If you want to find one of Loctite's adhesives, call them, I once found rocket nose cone epoxy 1/4 mile away from me, at a pneumatic parts company, and as it turns out, they can nearly get any of Loctite's materials in 24 hours at no cost additional cost to me. What was nice about this material, was it's high temperature, it's high Tg point, and the fact that it could flex and take shock, while still having a high bond strength, and even hold up under both high humidity and high heat situations at the same time. Most epoxies don't have all those combinations.

A real datasheet will look something like the one in the link below, giving properites in a variety of situations, and the properties when two surfaces are bonded. Once, I saw this material here used, and lap sheer on abraded acid etched aluminum should have been 4,800 pounds per square inch. However, some assemblies were failing, and a simple tug would cause them to come apart. It turned out that folks who had cutting fluids, grease, skin oil, and WD-40 on their fingers were handling the surfaces to be bonded. The surfaces had isopropyl alcohol wipe right before bonding. Once proper handling was accomplished so the materials were not getting on the surfaces, and the person doing the cleaning learned how to properly wipe up invisible residue on the surface, instead of just smearing it around with an isopropyl alcohol saturated chemwipe, the parts had no problems meeting the specifications. Due to the environment where the parts were epoxied, a more agressive solvent was later used, to help assure the parts were clean before bonding.
http://tds.loctite.com/tds5/docs/HYSAE-120HP-EN.pdf


Loctite has a general catalog that has various materials available, suggestions, and applications charts. The epoxy materials can be found on page 20:
http://www.loctite.com/int_henkel/loctite_us/binarydata/pdf/LT3355v5_FullCatalog.pdf


As far as epoxies are concerned, there an inumberable number of formulations that are tailored to meet different engineering needs.

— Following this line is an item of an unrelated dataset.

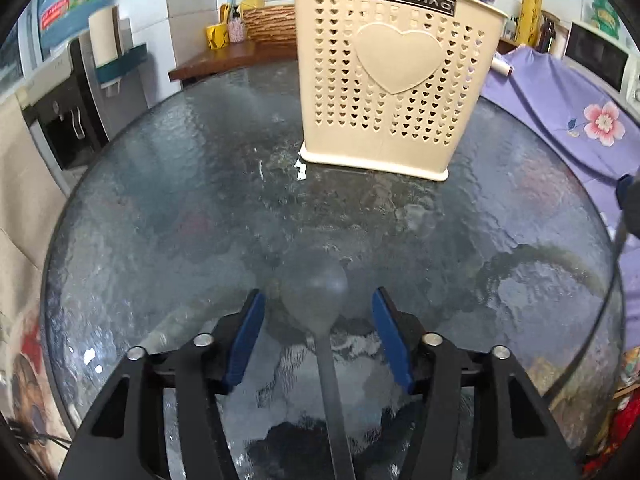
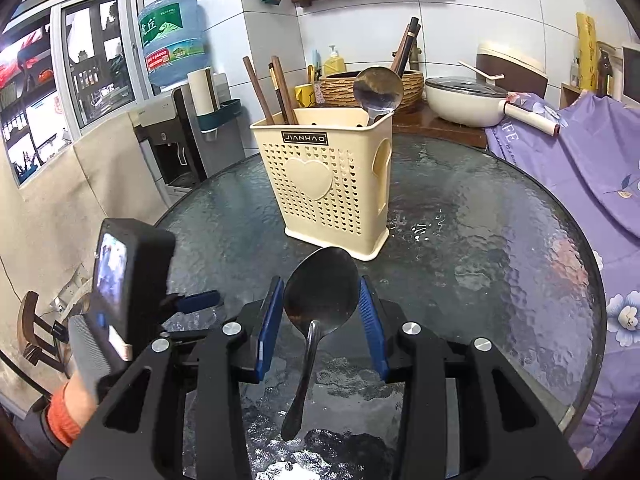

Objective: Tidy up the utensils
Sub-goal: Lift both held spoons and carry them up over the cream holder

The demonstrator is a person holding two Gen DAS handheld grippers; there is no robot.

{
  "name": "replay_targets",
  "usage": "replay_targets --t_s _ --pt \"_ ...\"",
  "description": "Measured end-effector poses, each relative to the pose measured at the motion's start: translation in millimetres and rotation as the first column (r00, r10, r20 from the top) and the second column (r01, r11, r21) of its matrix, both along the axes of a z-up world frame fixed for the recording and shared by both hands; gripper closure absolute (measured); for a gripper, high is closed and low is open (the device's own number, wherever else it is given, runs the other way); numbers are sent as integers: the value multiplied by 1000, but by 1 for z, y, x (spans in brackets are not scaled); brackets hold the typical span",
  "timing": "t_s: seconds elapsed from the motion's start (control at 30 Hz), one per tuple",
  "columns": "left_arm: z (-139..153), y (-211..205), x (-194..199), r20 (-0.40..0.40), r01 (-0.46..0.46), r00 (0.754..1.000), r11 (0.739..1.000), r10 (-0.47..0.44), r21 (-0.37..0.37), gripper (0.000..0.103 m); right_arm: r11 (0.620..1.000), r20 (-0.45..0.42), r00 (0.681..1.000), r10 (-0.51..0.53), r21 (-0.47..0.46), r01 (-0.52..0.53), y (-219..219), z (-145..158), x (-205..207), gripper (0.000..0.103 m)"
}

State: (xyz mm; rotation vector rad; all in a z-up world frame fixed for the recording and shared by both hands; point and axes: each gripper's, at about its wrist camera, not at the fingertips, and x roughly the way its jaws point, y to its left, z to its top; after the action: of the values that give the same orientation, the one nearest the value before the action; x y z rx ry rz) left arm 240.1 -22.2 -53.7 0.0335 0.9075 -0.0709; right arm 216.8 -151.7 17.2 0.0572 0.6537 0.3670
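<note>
Right wrist view, my right gripper (image 2: 321, 306) clamping a metal spoon (image 2: 320, 288), left gripper (image 1: 318, 330) parted, cream holder (image 2: 326, 176) beyond.

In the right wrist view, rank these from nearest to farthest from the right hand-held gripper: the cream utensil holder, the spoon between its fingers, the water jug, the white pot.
1. Spoon, its bowl between the right hand-held gripper's blue fingers.
2. Cream utensil holder, straight ahead on the glass table.
3. White pot, behind the table, to the right.
4. Water jug, far left, on the dispenser.
</note>
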Motion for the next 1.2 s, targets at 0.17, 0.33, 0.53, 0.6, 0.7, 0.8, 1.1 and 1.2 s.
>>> replay_targets --t_s 0.17,0.33,0.53,0.6,0.7,0.8,1.1,1.2 --pt "0 -4 6 0 6 1000 1000 -6 9 68 1000 0 1000 8 2 -8 1 -1 0 64" --pt "2 -3 12 -5 9 1000 1000 -9 -12 68 1000 -3 1000 11 5 -11 0 -1 2 64" --pt "21 3 10 63 11 998 997 -6 -74 68 1000 3 1000 3 7 -3 -3 0 3 64" --pt "34 5 3 113 17 994 996 -7 -90 68 1000 9 1000 1 9 -1 -3 2 3 64" --pt "49 8 -7 169 28 986 992 -7 -119 68 1000 20 1000 -1 11 1 -4 5 3 64" --pt "58 8 -16 204 43 979 990 -15 -133 68 1000 30 1000 1 10 -2 -4 8 2 64" --pt "78 10 -28 249 84 968 981 -39 -176 68 1000 54 998 29 0 -29 2 18 0 64" --pt "82 12 -30 262 87 964 980 -38 -177 68 1000 64 998 29 1 -29 2 22 -1 64"
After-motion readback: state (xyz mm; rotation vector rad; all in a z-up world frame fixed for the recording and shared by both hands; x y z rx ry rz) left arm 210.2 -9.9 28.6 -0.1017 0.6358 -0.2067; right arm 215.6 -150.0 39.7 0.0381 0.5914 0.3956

Even 3M offers a number of varieties of just the DP-460. Here is the datasheet for the low outgassing version:
http://multimedia.mmm.com/mws/mediawebserver.dyn?6666660Zjcf6lVs6EVs666yXcCOrrrrQ-

Of note, the cured Tg point (glass transistion temperature- where the adhesive becomes soft and rubbery), actually varies depending on the curing method and temperature. This is pretty much true for most epoxies. On page 2, you will note that the Tg point will move from 45C to 74C just from different curing temperatures. The Tg point is important, as it is at that point the epoxy will start expanding rapidly, which can lead to CTE mis-match failures between the epoxy and the substrate, which is also affected by bond line thickness and surface prep.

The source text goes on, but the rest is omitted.